CRANBURY, N.J., May 14, 2012 /PRNewswire/ -- Palatin Technologies, Inc. (NYSE Amex: PTN) a biopharmaceutical company developing targeted, receptor-specific peptide therapeutics for the treatment of diseases with significant unmet medical need and commercial potential, today announced results for its third quarter ended March 31, 2012. Palatin reported a net loss of $6.0 million, or $(0.17) per basic and diluted share, for the quarter ended March 31, 2012, compared to a net loss of $3.8 million, or $(0.17) per basic and diluted share, for the same period in 2011.
The increase in net loss for the quarter ended March 31, 2012, compared to the same period last fiscal year, is mainly attributable to costs related to Palatin’s ongoing Phase 2B clinical trial with bremelanotide for Female Sexual Dysfunction (FSD), which commenced in June 2011.
REVENUE
Revenues for the quarter ended March 31, 2012 were $23,996, compared to $61,294 for the quarter ended March 31, 2011. Revenue consists of contract revenue under its collaboration agreement with AstraZeneca.
COSTS AND EXPENSES
Total operating expenses for the quarter ended March 31, 2012 were $6.1 million compared to $2.7 million for the comparable quarter of 2011. The increase in operating expenses for the quarter was primarily due to costs related to Palatin’s ongoing Phase 2B clinical trial with bremelanotide for FSD.
CASH POSITION
Palatin’s cash and cash equivalents as of March 31, 2012 were $8.8 million and current liabilities were $3.4 million.
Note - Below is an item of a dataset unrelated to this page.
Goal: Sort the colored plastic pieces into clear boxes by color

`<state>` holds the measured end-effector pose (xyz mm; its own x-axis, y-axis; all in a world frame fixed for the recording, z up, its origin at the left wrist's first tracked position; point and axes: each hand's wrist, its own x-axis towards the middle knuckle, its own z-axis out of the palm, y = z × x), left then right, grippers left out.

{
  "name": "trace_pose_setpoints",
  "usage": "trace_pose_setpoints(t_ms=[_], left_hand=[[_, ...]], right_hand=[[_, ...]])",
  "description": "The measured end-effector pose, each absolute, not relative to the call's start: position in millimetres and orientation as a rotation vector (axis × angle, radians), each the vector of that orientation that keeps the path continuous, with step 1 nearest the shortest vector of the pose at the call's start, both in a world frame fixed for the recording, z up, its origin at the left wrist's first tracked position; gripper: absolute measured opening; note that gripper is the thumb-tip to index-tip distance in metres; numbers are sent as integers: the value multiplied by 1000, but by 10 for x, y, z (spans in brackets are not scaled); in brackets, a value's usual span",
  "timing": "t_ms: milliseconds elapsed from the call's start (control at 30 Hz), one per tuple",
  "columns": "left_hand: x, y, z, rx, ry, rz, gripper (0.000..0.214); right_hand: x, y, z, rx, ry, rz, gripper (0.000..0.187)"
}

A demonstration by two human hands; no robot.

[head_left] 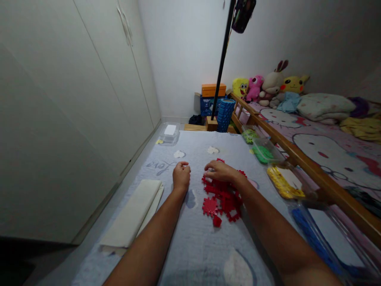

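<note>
My left hand (181, 176) rests over the cloth-covered table, its fingers curled into a loose fist. Whatever may lie inside it is hidden. To the right, my right hand (220, 171) is over a pile of red interlocking plastic pieces (228, 200), palm down, with thumb and fingers apart around the pile's far left edge. I see nothing held in it. At the near side of the pile lie a flat square red piece with toothed edges (210, 206) and a small chunky red piece (217, 221).
A folded cream cloth (133, 212) lies left of my left forearm. Lidded clear boxes with green (263, 154), yellow (284, 180) and blue pieces (312, 234) line the right edge by a wooden bed rail (276, 139). Another clear box (169, 134) stands at the far left.
</note>
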<state>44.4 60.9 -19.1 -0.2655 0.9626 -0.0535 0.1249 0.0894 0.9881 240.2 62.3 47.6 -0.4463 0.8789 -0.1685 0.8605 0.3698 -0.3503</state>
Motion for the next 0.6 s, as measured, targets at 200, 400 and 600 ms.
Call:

Cash and cash equivalents as of June 30, 2011 were $18.9 million with current liabilities of $2.8 million.
Palatin believes, based on its current operating plan, that its cash and cash equivalents at March 31, 2012, will be sufficient to fund its operations through March 31, 2013.
CONFERENCE CALL / WEBCAST
Palatin will host a conference call and webcast on May 14, 2012 at 11:00 a.m. Eastern time to discuss the results of operations in greater detail and an update on corporate developments. Individuals interested in listening to the conference call live can dial 1-888-264-8945 (domestic) or 1-913-312-0724 (international) pass code 8113465. The webcast and replay can be accessed by logging on to the “Investor/Media Center-Webcasts” section of Palatin’s website at http://www.palatin.com. A telephone and webcast replay will be available approximately one hour after the completion of the call. To access the telephone replay, dial 1-888-203-1112 (domestic) or 1-719-457-0820 (international), pass code 8113465. The webcast and telephone replay will be available through May 21, 2012.
About Palatin Technologies, Inc.
Palatin Technologies, Inc. is a biopharmaceutical company developing targeted, receptor-specific peptide therapeutics for the treatment of diseases with significant unmet medical need and commercial potential. Palatin’s strategy is to develop products and then form marketing collaborations with industry leaders in order to maximize their commercial potential. For additional information regarding Palatin, please visit Palatin’s website at http://www.palatin.com.
Forward-looking Statements
Statements in this press release that are not historical facts, including statements about future expectations of Palatin Technologies, Inc., including statements about its development programs, proposed indications for its product candidates, pre-clinical activities, clinical trials and clinical trial results, collaborations with others, potential collaborations or agreements on its product candidates, are “forward-looking statements” within the meaning of Section 27A of the Securities Act of 1933, Section 21E of the Securities Exchange Act of 1934 and as that term is defined in the Private Securities Litigation Reform Act of 1995. Palatin intends that such forward-looking statements be subject to the safe harbors created thereby. Such forward-looking statements involve known and unknown risks, uncertainties and other factors that could cause Palatin’s actual results to be materially different from its historical results or from any results expressed or implied by such forward-looking statements. Palatin’s actual results may differ materially from those discussed in the forward-looking statements for reasons, including, but not limited to, results of clinical trials, regulatory actions by the Food and Drug Administration and the need for regulatory approvals, Palatin’s ability to fund development of its technology and establish and successfully complete clinical trials, the length of time and cost required to complete clinical trials and submit applications for regulatory approvals, products developed by competing pharmaceutical, biopharmaceutical and biotechnology companies, commercial acceptance of Palatin’s products, and other factors discussed in Palatin’s periodic filings with the Securities and Exchange Commission. Palatin is not responsible for updating for events that occur after the date of this press release.